Imagen tomada de la red
PERSIANA LÁCTEA
Blanco el poro de la madera, el resorte de la duda, la lujuria crecida de los tornillos: se abre de par en par el azúcar de la lluvia, el cazador de ríos ciegos abajo del aposento oscuro, cielo lascivo del cuerpo. Ante cada respiración me azuza la sed, allí sobre la yedra inclinada de los labios mayores de la arcilla, donde la tormenta descendida se vuelve innumerable, insomnes manos de melódica curtida en la habitación del humo, en el epitafio del mapa de los trenes escrito a dos voces de la brea.
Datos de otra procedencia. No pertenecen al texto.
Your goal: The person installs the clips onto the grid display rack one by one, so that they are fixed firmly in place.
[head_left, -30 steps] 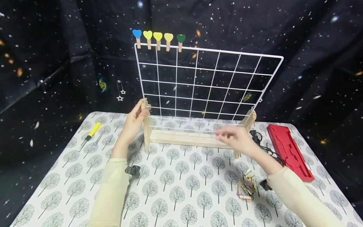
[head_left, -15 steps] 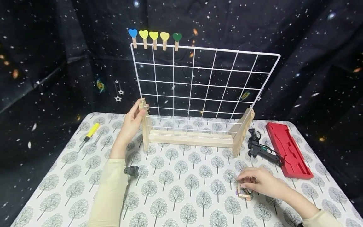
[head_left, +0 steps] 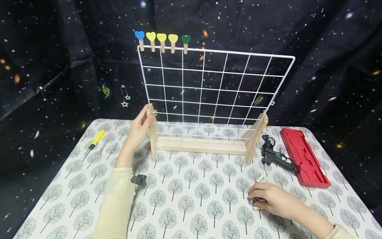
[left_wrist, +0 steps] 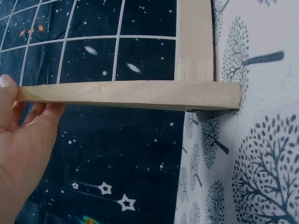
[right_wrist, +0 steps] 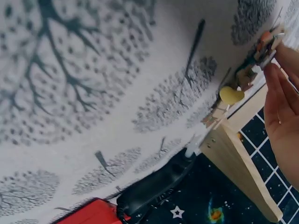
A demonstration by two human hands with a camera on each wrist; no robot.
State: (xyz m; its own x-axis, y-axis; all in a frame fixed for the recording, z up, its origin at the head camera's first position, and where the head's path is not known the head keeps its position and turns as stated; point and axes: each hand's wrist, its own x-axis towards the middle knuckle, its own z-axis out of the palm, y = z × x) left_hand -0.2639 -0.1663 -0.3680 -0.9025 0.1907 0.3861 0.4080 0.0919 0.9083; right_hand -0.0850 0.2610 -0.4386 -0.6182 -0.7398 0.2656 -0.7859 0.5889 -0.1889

Nos muerden los charcos pisoteados de la leche, después de enfriar las paredes del precipicio, bisagras con el agujero fijo del escalofrío. En mi oficio de inventariar nostalgias, me vienen las persianas como un espejo ahogado llorando en la arqueología de los trenes, en ese retrato al carbón de los relojes tirados sobre las baldosas hambrientas del pedernal. Todo de pronto es incierto sobre la espuma negra del asfalto: columnas de zapatos como lenguas furibundas, largos trenes con ganzúas, desvencijadas puertas en la madera de la lengua, toneles de imágenes en desagüe de esta locura próxima a la esquizofrenia. (Pero me quedo aquí, de todos modos, aruñando el tardío cauce de las aguas, el tranvía lácteo de los vestigios, esta terrestre furia del otoño, cuando todo parece una hecatombe, superior a un tsunami. Por cierto, estoy próximo a la oscuridad después de haber colmado el bosque y masticado los insectos circundantes a la entrepierna de las tapicerías. Estoy cerca de accidentarme, otra vez, en los alfileres, en esa violenta humedad de la desnudez.)